A number of Incan mummies were uncovered at the coastal town of Tupac Amaru, in the midst of an ancient cemetery. Since this area of Peru is extremely dry throughout the entire year, the preservation conditions for organic materials is very good – many of the ancient mummies are so well preserved that parts such as skin, hair, eyelashes, and fingernails remain on the bodies. In some cases, tattoos have even survived the decomposition process and are still visible.
Tissue samples taken from the mummies – including pieces of hair, nail, skin, bone, muscle and tendon – were tested in order to obtain the chemical signatures that are left behind when human beings consume foods. Typically, a piece of bone will record the diet of an individual over the past fifteen years, due to its extremely slow growth rate.
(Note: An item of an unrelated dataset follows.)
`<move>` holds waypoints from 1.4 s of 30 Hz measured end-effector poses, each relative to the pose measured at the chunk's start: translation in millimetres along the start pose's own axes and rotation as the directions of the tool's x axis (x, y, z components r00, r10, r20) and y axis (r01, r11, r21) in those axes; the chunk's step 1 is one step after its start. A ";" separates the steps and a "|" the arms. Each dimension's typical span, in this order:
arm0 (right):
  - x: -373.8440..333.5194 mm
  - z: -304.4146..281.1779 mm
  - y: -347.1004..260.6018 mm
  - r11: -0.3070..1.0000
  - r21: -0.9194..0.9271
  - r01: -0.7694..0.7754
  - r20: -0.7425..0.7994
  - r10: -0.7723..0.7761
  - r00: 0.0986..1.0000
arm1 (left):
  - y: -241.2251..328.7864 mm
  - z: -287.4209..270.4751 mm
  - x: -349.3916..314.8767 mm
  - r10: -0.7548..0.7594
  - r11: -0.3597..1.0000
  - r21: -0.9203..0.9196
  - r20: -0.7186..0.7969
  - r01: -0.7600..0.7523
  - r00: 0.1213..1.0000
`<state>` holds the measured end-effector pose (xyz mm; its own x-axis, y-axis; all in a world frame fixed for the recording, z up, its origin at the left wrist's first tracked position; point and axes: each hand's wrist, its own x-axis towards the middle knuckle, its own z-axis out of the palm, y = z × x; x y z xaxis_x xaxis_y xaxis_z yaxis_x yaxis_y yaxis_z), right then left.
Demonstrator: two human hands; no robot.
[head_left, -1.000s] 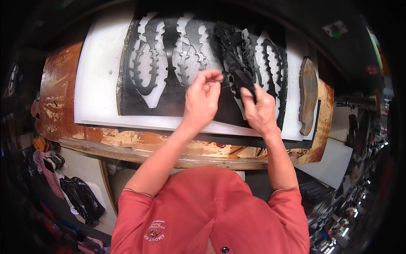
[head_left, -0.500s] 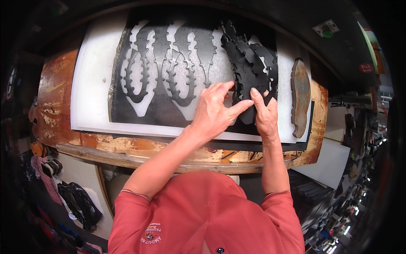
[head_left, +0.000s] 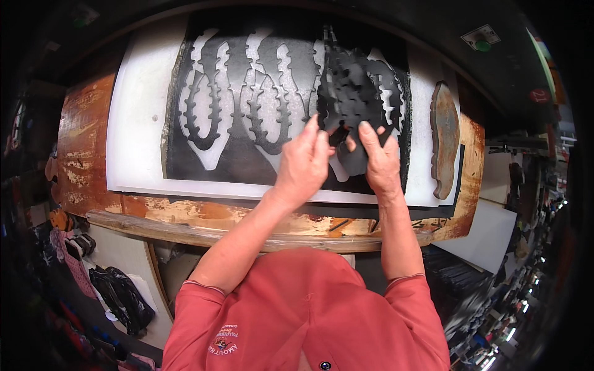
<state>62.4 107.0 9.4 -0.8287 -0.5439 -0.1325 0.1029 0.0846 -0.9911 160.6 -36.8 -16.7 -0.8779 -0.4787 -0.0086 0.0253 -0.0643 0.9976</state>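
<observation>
A bunch of black pieces with notched edges (head_left: 354,86), blurred in places, is held up over the right part of a black sheet. My right hand (head_left: 382,162) is closed on its near right side, thumb on top. My left hand (head_left: 302,157) is closed at the near left edge of the bunch, fingers pinched together; the pieces hide some fingertips. Beneath lies the black sheet (head_left: 185,157) with long, sole-shaped cut-outs and notched loops (head_left: 201,141). White board shows through the openings.
The white board (head_left: 139,136) rests on a worn wooden table (head_left: 83,136). At its right lies a long, rusty-brown, sole-shaped cutting die (head_left: 443,139). A dark machine beam with a green button (head_left: 482,46) spans the far side. Black scraps (head_left: 340,225) lie near the front edge.
The bunch of black pieces has shifted left and spread out. My left hand has moved slightly left and its fingers have drawn together. My right hand has moved a little left.
</observation>
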 end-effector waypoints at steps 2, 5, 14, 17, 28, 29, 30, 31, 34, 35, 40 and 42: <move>0.3 -5.2 -12.8 0.999 0.054 0.002 -0.049 0.001 0.999 | -0.8 -7.2 0.0 -0.002 0.999 0.044 -0.061 0.005 0.998; 1.5 -17.0 -39.5 0.998 -0.015 0.067 -0.176 -0.069 0.982 | -1.2 -14.1 0.0 -0.070 0.997 0.043 -0.029 0.071 0.997; 5.8 19.2 -37.9 0.554 -0.786 0.273 0.088 -0.336 0.938 | -7.0 -4.4 13.6 0.232 0.956 0.191 -0.037 -0.221 0.972; 7.9 25.1 -32.5 0.626 -0.742 0.241 0.079 -0.276 0.958 | 0.2 -9.8 16.2 0.139 0.975 0.177 -0.010 -0.135 0.990; 20.1 25.2 -29.1 0.634 -0.697 0.336 0.214 -0.263 0.941 | 22.5 -19.9 19.1 -0.205 0.958 -0.177 0.122 0.224 0.971; 21.7 24.1 -30.4 0.639 -0.697 0.326 0.230 -0.232 0.945 | 20.8 -20.5 18.6 -0.196 0.957 -0.190 0.137 0.220 0.971; 23.3 23.1 -32.2 0.643 -0.697 0.317 0.246 -0.201 0.948 | 18.8 -20.6 17.7 -0.148 0.954 -0.234 0.167 0.185 0.975; 24.9 21.9 -34.5 0.649 -0.684 0.333 0.275 -0.193 0.942 | 16.3 -20.7 17.8 -0.177 0.963 -0.183 0.131 0.200 0.975; 29.0 20.4 -39.8 0.742 -0.632 0.222 0.252 -0.074 0.965 | 8.9 -18.1 17.1 -0.189 0.953 -0.223 0.085 0.204 0.978; 29.6 20.0 -40.5 0.781 -0.595 0.191 0.247 -0.049 0.968 | 6.7 -18.0 17.1 -0.171 0.953 -0.238 0.087 0.187 0.981; 28.7 7.3 -35.0 0.869 -0.490 0.063 0.076 -0.030 0.997 | -0.2 -9.3 6.2 0.014 0.994 -0.107 -0.086 -0.023 0.996; 28.2 -13.7 -36.6 0.879 -0.477 0.014 -0.037 -0.036 0.999 | -1.5 -7.6 -0.1 0.163 0.984 0.088 -0.131 -0.152 0.978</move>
<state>27.7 100.0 42.2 -0.8516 -0.5153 -0.0962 -0.1837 0.4652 -0.8660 164.3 -43.3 -18.7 -0.7916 -0.5936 0.1448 0.1161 0.0865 0.9895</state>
Also, since hair averages a growth rate of one centimeter per month, it can record an individual’s dietary habits during the weeks before death.
The study revealed that the Inca had rather extreme seasonal fluctuations in their diet: in the winter, the Inca ate mostly tubers, which includes items like potatoes, while in the summer their primary subsistence was on corn. For the mummies from this area of Peru, that was quite an odd find – historians have known that the Inca normally had an excellent ability to maintain a healthy stash of food stores and supply the food to their surrounding populations, but it appeared that the people here were relying heavily on cultivated foods in their diet.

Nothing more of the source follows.